A matrix is a rectangular array of numbers arranged in rows and columns. Matrices provide a compact way to store coefficients, vectors, transformations, and systems of equations.

An \(m\times n\) matrix has \(m\) rows and \(n\) columns.

Notation

For a matrix \(A\), the entry notation \(a_{ij}\) means the entry in row \(i\) and column \(j\). The row index comes first and the column index comes second.

The set of all real \(m\times n\) matrices is written

\[ \operatorname{Mat}_{m\times n}(\mathbb R). \]

A square matrix has the same number of rows and columns, so it has size \(n\times n\) for some \(n\).

Column vectors are \(n\times1\) matrices, and row vectors are \(1\times n\) matrices.

Method

To describe a matrix accurately:

1. Count the number of rows.
2. Count the number of columns.
3. State the size as rows by columns.
4. Identify entries using row index first and column index second.
5. Check whether special names apply, such as square matrix, column vector, or row vector.

Rules

• Matrix size is always written as rows by columns.
• The notation \(a_{ij}\) never means column \(i\), row \(j\).
• A matrix in \(\operatorname{Mat}_{m\times n}(\mathbb R)\) has real entries.
• A square matrix must have equal row and column counts.
• A column vector has one column; a row vector has one row.

Examples

Let

\[ A=\begin{pmatrix} 2&-1&5\\ 0&4&7 \end{pmatrix}. \]

This matrix has \(2\) rows and \(3\) columns, so \(A\in\operatorname{Mat}_{2\times3}(\mathbb R)\).

The entry \(a_{23}\) is in row \(2\), column \(3\). In the displayed matrix, that entry is \(7\).

A column vector with three entries is a \(3\times1\) matrix:

\[ \begin{pmatrix}u\\v\\w\end{pmatrix}. \]

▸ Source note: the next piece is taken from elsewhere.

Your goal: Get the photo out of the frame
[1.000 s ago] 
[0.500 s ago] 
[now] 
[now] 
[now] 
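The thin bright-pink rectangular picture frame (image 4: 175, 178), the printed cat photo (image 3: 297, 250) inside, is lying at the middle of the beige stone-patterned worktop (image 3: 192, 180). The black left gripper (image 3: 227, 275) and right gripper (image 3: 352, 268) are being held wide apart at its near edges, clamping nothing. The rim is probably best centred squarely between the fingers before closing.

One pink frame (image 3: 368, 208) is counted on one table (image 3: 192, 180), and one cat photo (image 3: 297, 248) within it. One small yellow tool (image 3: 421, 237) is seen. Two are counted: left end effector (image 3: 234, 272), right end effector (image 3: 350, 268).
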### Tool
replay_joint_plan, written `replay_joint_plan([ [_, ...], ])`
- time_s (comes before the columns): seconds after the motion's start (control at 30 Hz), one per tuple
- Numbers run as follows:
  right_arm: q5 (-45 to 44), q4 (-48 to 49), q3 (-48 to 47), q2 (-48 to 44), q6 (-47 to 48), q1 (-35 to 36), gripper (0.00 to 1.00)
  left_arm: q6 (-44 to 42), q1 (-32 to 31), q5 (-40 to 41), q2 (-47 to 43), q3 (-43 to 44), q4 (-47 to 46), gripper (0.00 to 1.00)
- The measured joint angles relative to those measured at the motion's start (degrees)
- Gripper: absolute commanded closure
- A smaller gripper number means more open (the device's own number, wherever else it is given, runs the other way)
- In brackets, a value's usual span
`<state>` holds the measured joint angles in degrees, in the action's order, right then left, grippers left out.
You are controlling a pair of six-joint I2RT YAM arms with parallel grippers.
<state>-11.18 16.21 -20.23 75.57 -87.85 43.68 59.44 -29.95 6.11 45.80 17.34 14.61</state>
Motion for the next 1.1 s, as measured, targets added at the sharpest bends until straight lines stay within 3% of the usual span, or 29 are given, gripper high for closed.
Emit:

A row vector with three entries is a \(1\times3\) matrix:

\[ \begin{pmatrix}u&v&w\end{pmatrix}. \]

Checks

• Check row/column order before naming a matrix size.
• Check that \(a_{ij}\) uses row index first and column index second.
• Check matching dimensions when comparing matrices or preparing operations.
• Check whether a vector is being used as a column vector or a row vector.